Friday, February 7, 2025

Sara Lodge's "The Mysterious Case of the Victorian Female Detective"

Sara Lodge is senior lecturer in Victorian literature and culture at the University of St Andrews. Her last book, Inventing Edward Lear, was described by Jenny Uglow as “by far the best thing I have ever read on Lear.”

Lodge applied the “Page 99 Test” to her new book, The Mysterious Case of the Victorian Female Detective, and reported the following:
You might get your kicks on page 66. But on page 99, you will find a key line. My book, The Mysterious Case of the Victorian Female Detective, is about real-life women in the nineteenth century who worked to solve mysteries, crimes, and to detect malfeasance, whether with the police or as private enquiry agents. But it’s also about the myth of the female detective as it developed on the Victorian stage and page. Page 99 is in the chapter on theatre. It describes the stage appearance of Sara Lane – actor-manager of London’s Britannia theatre– in Colin Henry Hazlewood’s play The Female Detective, in 1865. A key feature of the role was to emphasize Lane’s dramatic powers. The female detective could convince the public that she was anyone at all: male or female, old or young, from anywhere in the world:
In a tour de force of quick-change versatility, she metamorphoses into Grizzle Gutteridge (‘a Somersetshire Wench’), Mrs Gammage (an ancient Nurse), Mr Harry Racket (a fast young Man) and Barney O’Brian (an Irish boy ‘from the bogs of Ballyragget’). Such protean dramatic changes required great skill: they were a visible masterclass in acting, where the lead actress showed her many different faces, accents and costumes.
FLORENCE: I hear you’re a widder, mim –– so am I; matrimony’s a serus thing – I declare I never shall forget how I felt when Gammage said, “With my goods I thee endow.” He kept a furniture shop, mim, but when he died I found I was mistaken, and I was left executioner to an intestine estate, with everybody a trying to circumvent the poor widow’s mite, mim. Oh, dear! (cries)
Of course, Sara Lane playing Florence playing Mrs Gammage, who can’t tell an executor from an executioner, is not to be taken entirely seriously. Yet the point she makes about women being cheated in marriage recurs throughout the play. Florence Langton constantly berates the male sex, remarking: ‘That’s just like those horrid men. I begin to think it’s high time they were abolished altogether’ and ‘this monstrosity on two legs, called a man’; ‘what men say and what they do are two very different things.’ She sings the song from Much Ado about Nothing. ‘Sigh no more ladies, sigh no more / Men were deceivers ever’– but unlike Shakespeare’s female leads Beatrice and Hero, Florence and Una remain happily single at the play’s end. Women’s legal vulnerability in marriage is a persistent theme.
Although page 99 only showcases one aspect of my research – the female detective in Victorian theatre – it does pick up a theme that will recur throughout the book. The feisty female detective character responds to male violence and abuse and reflects real concerns about women’s safety and women’s rights in this period. Domestic violence in this play is a key predictor of public felonies. Though Hazlewood’s play is a melodrama, with a sensational plot, this contention is accurate. Women’s ‘natural curiosity’, and decision to ‘act’ in a detective role is depicted as a necessary corrective to male deception.

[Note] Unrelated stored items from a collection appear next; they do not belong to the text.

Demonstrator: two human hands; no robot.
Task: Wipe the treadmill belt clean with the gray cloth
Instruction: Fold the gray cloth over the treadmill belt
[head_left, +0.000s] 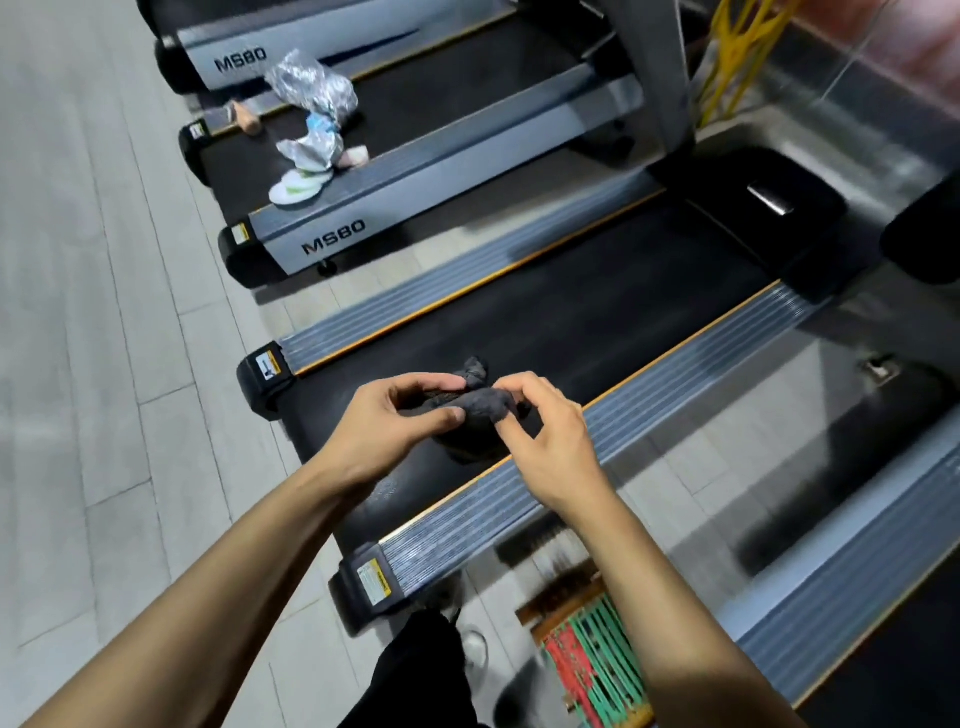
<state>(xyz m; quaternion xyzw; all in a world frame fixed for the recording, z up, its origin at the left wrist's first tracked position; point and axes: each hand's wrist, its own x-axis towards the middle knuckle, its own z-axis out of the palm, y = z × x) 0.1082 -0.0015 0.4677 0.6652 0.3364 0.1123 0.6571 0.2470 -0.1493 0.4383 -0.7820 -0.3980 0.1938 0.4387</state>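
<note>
Both hands hold a bunched, wrinkled gray cloth (480, 402) above the matte black treadmill belt (571, 322). The left hand (387, 423) pinches it between thumb and fingers; the right hand (540, 436) pinches its other end. Ribbed gray side rails (691, 374) flank the belt. At 11 o'clock, a white sneaker (296, 188) and crinkled silvery bags (311, 88) sit on an MS80 treadmill (415, 156).
</note>
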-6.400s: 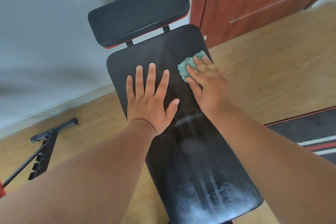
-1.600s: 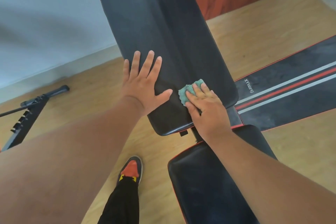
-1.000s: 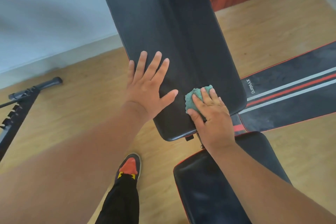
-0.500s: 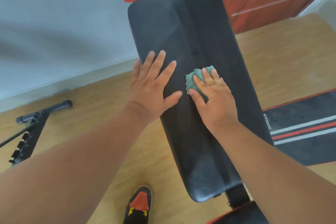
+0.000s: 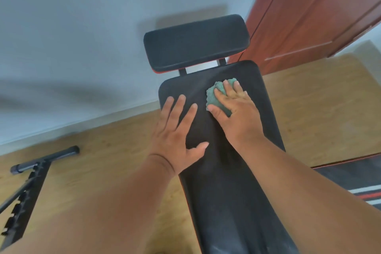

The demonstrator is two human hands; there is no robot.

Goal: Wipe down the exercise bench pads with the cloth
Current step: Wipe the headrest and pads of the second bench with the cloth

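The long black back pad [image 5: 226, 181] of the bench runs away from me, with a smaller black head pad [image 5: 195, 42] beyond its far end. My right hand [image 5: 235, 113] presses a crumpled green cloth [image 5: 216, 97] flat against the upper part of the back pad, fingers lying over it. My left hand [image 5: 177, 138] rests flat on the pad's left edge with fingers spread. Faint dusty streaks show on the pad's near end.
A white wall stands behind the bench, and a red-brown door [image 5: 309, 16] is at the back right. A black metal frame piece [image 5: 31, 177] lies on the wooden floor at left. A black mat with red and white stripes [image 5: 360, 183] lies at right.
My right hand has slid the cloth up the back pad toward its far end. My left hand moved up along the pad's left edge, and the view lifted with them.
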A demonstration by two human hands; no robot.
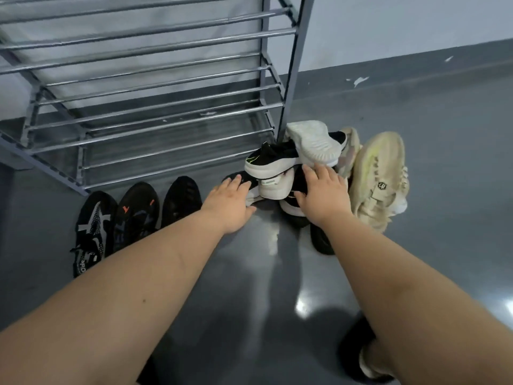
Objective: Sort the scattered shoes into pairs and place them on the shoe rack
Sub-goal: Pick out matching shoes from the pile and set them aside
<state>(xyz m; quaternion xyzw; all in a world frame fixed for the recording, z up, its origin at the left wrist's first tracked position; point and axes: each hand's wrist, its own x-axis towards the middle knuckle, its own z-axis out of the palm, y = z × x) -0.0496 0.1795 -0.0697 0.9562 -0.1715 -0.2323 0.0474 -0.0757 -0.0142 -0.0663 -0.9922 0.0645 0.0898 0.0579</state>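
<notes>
Head view, both hands reaching into the shoe pile (299, 173) at the foot of the shoe rack (155, 87). Left hand (231, 202) spread flat, fingers on a black shoe at the pile's left edge. Right hand (323, 193) spread wide over black-and-white shoes, gripping nothing. Three dark shoes (138, 218) in a row on the floor (277, 273), left of the pile. Cream sneakers (380, 173) at right. Rack shelves bare.
</notes>
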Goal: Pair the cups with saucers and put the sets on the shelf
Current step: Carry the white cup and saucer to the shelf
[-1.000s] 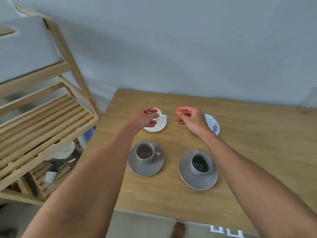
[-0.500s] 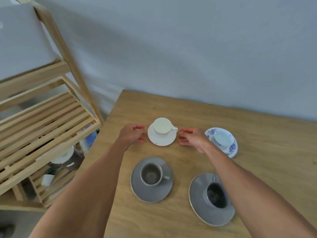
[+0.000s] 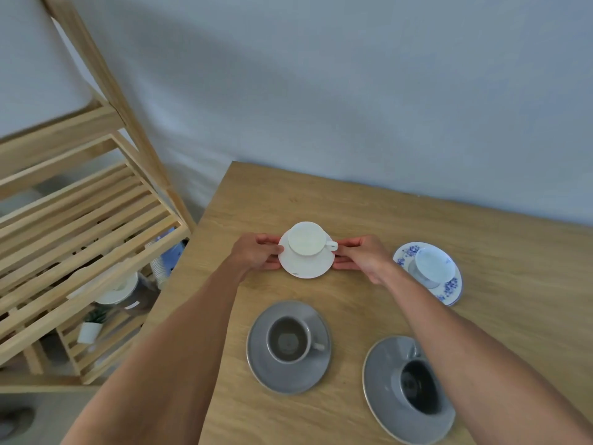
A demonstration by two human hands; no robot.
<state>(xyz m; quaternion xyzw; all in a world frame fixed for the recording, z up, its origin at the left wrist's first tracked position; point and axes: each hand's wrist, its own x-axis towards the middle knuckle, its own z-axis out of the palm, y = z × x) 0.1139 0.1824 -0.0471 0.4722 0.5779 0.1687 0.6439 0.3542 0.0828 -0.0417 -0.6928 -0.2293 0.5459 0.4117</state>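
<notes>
A white cup (image 3: 306, 238) stands on a white saucer (image 3: 308, 266) near the table's far left. My left hand (image 3: 256, 255) grips the saucer's left rim and my right hand (image 3: 361, 256) grips its right rim. A blue-flowered cup (image 3: 434, 264) sits on its matching saucer (image 3: 449, 289) to the right. Nearer me, a grey cup (image 3: 288, 338) rests on a grey saucer (image 3: 285, 377), and a second grey cup (image 3: 417, 388) sits on a larger grey saucer (image 3: 382, 399), partly behind my right forearm. The slatted wooden shelf (image 3: 83, 220) stands to the left.
The wooden table (image 3: 353, 203) meets a pale wall at the back. Below the slats, the shelf's lower level holds a white bowl (image 3: 117, 290), a small potted plant (image 3: 91, 326) and stacked cups (image 3: 158, 268). A gap lies between shelf and table.
Both hands came down from above the table, moved inward and closed on the white saucer's two edges. The view tilted down and closer.
</notes>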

Throughout its chapters, my book compares the moral ambiguities of women’s real- life investigative cases in the Victorian period and the ways in which Victorians imagined female detectives, often as heroines with aspirational physical and mental powers. There is a gulf—then as now – between our desire for strong women to be able to secure other women’s safety, and the realities of law enforcement. But staging the female detective – whether it is Sara Lane or Kate Winslet playing her – is one way of asserting women’s right to get even, and to be who they choose to be.